Violinist Kristin Lee and pianist Michael Stephen Brown | Credit: Harrison Truong

The charm of Friday’s Music@Menlo concert at Menlo School’s Stent Family Hall lay in the variety of tone colors and inflections that violinist Kristin Lee and pianist Michael Stephen Brown unleashed on their music.

The July 25 performance was the first in this year’s  “Carte Blanche” series, where the programs are designed by the performers. Lee and Brown curated theirs to show off the little-known history of American music for violin and piano. In truth, the repertoire displayed a couple slices of American music: Five of the seven pieces dated from around the turn of the 20th century and its early decades. Four were written by male composers, and two by immigrants. The remaining two works were by living male composers, including Brown himself.

Within those limitations, the concert demonstrated an impressive variety of styles and techniques going on simultaneously within American music. The largest work of the evening was Ernest Bloch’s Violin Sonata No. 2, Poème mystique. The Swiss immigrant composed the 20-minute single movement in 1924 while acting as music director of the Cleveland Institute of Music. It’s a “wild ride,” in Brown’s words, through material extending from quiet, soulful expression to explosive exclamations.
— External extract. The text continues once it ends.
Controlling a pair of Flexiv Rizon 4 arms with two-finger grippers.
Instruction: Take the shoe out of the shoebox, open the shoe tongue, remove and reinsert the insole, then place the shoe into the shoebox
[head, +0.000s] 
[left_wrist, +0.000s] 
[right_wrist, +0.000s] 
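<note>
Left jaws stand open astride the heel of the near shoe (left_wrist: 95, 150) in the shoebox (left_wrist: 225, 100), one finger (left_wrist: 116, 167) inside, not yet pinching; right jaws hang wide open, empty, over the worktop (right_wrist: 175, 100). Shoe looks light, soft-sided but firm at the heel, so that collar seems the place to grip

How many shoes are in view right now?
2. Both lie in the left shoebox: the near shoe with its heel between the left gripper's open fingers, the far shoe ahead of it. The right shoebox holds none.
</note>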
Some of the melodic material has Jewish inflections, reflecting Bloch’s heritage, while some parts explicitly reference Christian liturgical music. Lee and Brown pulled the varying character of this strong and interesting piece for all it was worth.

 Lee and Brown | Credit: Harrison Truong

The other formal sonata on the program was the Violin Sonata No. 4 by Charles Ives, titled Children’s Day at the Camp Meeting, drawing inspiration from a Bible camp of Ives's 1880s childhood. This professionally trained but spare-time composer, who made his living running an insurance agency, wrote the piece in the 1910s. It has the quirkiness one expects of Ives: It begins with a simple jerky children’s march, but after only four bars the piano turns to outré dissonant harmonies, through which the march fights its way. The second movement, based on a hymn, featured Lee’s lyrical phrasing in a firm tone, sometimes moderating to a gentler level, while Brown played soft rolls interrupted by a wild rampaging cadenza. The brief finale is march-like but also incorporates hymn, and ends with an abrupt quizzical gesture.
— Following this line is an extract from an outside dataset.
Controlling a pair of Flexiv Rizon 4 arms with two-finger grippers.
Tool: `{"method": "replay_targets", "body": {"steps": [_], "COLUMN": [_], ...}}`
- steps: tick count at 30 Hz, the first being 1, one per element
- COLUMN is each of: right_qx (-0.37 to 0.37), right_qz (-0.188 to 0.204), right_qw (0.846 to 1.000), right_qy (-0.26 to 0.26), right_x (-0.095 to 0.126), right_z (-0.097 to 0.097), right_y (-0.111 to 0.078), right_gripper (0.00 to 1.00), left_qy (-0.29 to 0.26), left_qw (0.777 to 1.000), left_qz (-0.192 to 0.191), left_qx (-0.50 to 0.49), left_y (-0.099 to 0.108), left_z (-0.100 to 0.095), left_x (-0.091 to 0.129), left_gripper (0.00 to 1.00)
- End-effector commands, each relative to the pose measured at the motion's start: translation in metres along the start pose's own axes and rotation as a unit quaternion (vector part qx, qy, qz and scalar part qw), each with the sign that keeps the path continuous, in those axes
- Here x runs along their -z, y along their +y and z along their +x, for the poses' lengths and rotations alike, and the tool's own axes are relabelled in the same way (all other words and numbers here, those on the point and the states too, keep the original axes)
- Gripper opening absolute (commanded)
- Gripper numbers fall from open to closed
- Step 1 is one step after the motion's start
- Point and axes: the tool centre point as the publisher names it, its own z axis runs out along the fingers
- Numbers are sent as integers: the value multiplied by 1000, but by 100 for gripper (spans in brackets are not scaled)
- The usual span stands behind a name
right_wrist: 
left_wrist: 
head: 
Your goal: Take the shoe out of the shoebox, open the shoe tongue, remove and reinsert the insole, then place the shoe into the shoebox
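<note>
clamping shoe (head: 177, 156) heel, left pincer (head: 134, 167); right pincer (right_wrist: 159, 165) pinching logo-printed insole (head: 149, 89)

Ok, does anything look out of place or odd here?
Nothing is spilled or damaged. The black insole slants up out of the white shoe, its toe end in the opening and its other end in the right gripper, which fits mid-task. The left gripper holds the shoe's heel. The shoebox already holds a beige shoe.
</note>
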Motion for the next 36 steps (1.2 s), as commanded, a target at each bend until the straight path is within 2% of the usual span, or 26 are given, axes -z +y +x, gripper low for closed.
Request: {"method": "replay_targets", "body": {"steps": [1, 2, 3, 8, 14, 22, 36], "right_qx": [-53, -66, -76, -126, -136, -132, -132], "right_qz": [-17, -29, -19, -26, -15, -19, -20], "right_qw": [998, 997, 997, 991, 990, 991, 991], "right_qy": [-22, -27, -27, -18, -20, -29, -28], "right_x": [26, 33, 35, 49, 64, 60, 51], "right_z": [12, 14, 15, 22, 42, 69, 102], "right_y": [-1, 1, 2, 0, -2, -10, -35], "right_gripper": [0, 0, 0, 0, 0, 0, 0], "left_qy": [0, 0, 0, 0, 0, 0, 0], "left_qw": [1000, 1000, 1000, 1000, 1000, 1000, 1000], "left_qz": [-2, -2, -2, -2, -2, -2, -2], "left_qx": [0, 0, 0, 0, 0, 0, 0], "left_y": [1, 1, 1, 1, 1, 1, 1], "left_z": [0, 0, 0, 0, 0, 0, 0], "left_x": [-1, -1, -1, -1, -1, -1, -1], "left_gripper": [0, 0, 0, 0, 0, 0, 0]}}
The big concluding dazzler of the concert was a Fantasy on Themes from Porgy and Bess, George Gershwin’s 1930s vernacular opera. Though credited to Gershwin on the program, the piece was concocted with some originality by the Russian violinist and composer Igor Frolov, in the same spirit with which 19th-century violinists such as Pablo de Sarasate would write fantasies on tunefests like Carmen. Lee made a brilliant job out of playing jazzy melodies like “I Got Plenty O’ Nuttin” and “It Ain’t Necessarily So,” with creative display and elaborate variation salted in as smoothly as if the music had originally been written for the violin. Brown had sufficient opportunity to add cadences and accents.
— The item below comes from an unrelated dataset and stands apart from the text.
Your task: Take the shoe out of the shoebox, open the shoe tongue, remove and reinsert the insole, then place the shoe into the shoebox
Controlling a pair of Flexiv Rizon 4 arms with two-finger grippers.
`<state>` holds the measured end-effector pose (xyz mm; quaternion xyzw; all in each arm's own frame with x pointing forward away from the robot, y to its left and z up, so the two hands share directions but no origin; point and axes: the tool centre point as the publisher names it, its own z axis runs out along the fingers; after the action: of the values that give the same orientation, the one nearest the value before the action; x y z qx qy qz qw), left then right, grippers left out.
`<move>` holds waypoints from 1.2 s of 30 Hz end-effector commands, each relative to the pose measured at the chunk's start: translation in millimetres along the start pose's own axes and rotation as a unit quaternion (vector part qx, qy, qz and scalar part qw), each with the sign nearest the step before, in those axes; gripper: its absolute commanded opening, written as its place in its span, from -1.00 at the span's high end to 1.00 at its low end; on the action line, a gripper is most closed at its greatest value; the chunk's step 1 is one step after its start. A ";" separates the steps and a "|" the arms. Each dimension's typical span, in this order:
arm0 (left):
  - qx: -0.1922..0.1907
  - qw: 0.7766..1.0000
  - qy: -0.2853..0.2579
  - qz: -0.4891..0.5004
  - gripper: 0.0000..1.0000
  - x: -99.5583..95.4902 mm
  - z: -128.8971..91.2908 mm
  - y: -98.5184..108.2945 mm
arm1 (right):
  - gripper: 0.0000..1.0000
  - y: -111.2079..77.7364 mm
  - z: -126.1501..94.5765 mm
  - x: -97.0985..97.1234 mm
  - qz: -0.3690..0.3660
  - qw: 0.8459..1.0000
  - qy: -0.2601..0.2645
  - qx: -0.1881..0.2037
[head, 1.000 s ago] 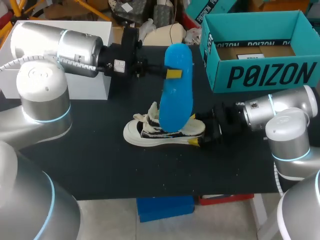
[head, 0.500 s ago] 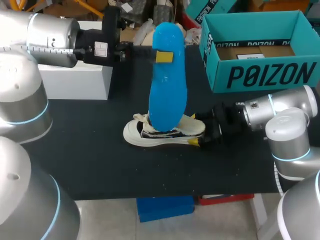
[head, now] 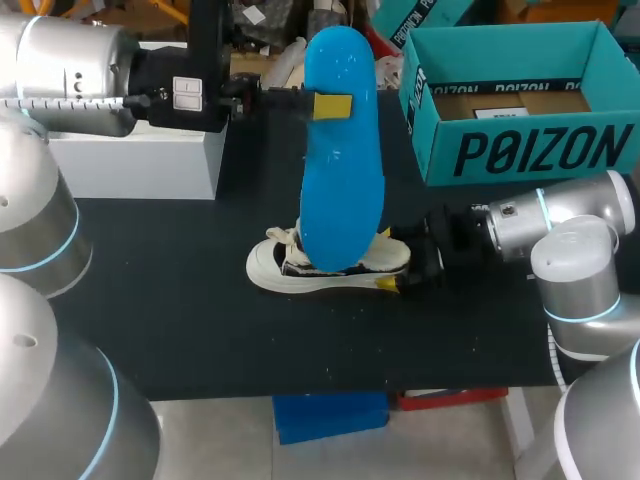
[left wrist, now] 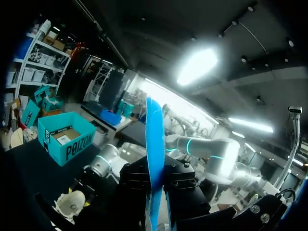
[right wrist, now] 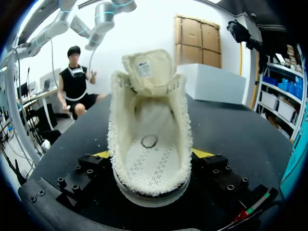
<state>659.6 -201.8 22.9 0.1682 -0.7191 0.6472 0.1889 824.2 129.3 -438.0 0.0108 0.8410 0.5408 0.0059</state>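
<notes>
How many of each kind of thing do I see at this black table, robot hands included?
shoe: 1
insole: 1
shoebox: 1
white box: 1
grippers: 2, the left gripper and the right gripper
Total: 6

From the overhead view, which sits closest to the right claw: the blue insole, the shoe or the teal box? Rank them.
1. The shoe, gripped at its heel by the right gripper.
2. The blue insole, hanging just above the shoe.
3. The teal shoebox, at the table's far right.
</notes>
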 end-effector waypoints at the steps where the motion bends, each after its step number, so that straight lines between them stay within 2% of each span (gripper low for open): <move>1: 0.001 1.000 -0.029 -0.001 1.00 5.0 -1.4 2.0 | 1.00 -3.7 2.4 -0.6 0.000 1.000 0.000 0.001; 3: 0.001 1.000 -0.029 -0.001 1.00 5.0 -1.4 2.0 | 1.00 -2.4 0.5 -1.0 -0.001 1.000 0.001 0.002; 6: 0.001 1.000 -0.029 -0.001 1.00 5.0 -1.4 2.0 | 0.95 -1.5 -4.8 -4.5 0.002 1.000 0.002 0.029; 7: 0.001 1.000 -0.029 -0.001 1.00 5.0 -1.4 2.0 | 0.47 -1.5 -7.2 -5.6 0.002 0.999 0.001 0.032; 8: 0.001 1.000 -0.029 -0.001 1.00 5.0 -1.4 2.0 | 0.25 -1.0 -9.6 -6.3 0.002 0.999 -0.002 0.036; 9: 0.001 1.000 -0.029 -0.001 1.00 5.0 -1.4 2.0 | 0.14 -0.4 -11.5 -6.5 0.005 0.999 0.000 0.047; 10: 0.001 1.000 -0.029 -0.001 1.00 5.0 -1.4 2.0 | -0.75 0.6 -12.7 -6.2 0.007 0.998 0.007 0.059; 11: 0.001 1.000 -0.029 -0.001 1.00 5.0 -1.4 2.0 | -1.00 1.1 -13.5 -5.7 0.010 0.997 0.012 0.071; 22: 0.001 1.000 -0.029 -0.001 1.00 5.0 -1.4 2.0 | -1.00 8.4 -34.0 -1.7 0.004 0.984 0.016 0.177; 28: 0.001 1.000 -0.029 -0.001 1.00 5.0 -1.4 2.0 | -1.00 15.3 -40.0 -0.1 -0.009 0.959 0.026 0.282; 36: 0.001 1.000 -0.029 -0.001 1.00 5.0 -1.4 2.0 | -1.00 20.8 -37.2 2.0 -0.013 0.915 0.030 0.403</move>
<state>654.6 -199.2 23.0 0.1861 -0.7222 0.6444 0.1690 819.9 97.8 -407.4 -0.0142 0.9507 0.3093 -0.0136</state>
Road Movies by John Adams consists of two vehemently fast movements evoking a drive on the highway, separated by a slower movement in which the car has seemingly broken down. Brown had a lot of work to do to keep the first movement going, playing a fast rumble under short phrases from Lee that were so irregularly placed they sounded accidentally improvised. For the slow movement, Brown played a heavily pedaled wash of sound while Lee turned to emphatic double-stops. She then played the third movement’s moto perpetuo with astonishing vigor.

Stent Family Hall at Menlo School | Credit: Harrison Truong

Brown’s own brief composition, titled Sigh, was inspired by Maurice Ravel’s Violin Sonata, which in turn was inspired by jazz and Gershwin, thus offering a double helping of Americanism. Like a combination of Adams’s first and second movements, this piece consisted of fragmented phrases in the violin over a gentle wash of sound in the piano. It’s a light and tentative work with an occasional buildup of intensity.

Appropriately, then, that the encore was the “Blues” movement from Ravel’s sonata, full of bent notes for Lee played with a soulful tone. It was one more chance to appreciate the masterly variety of her performance.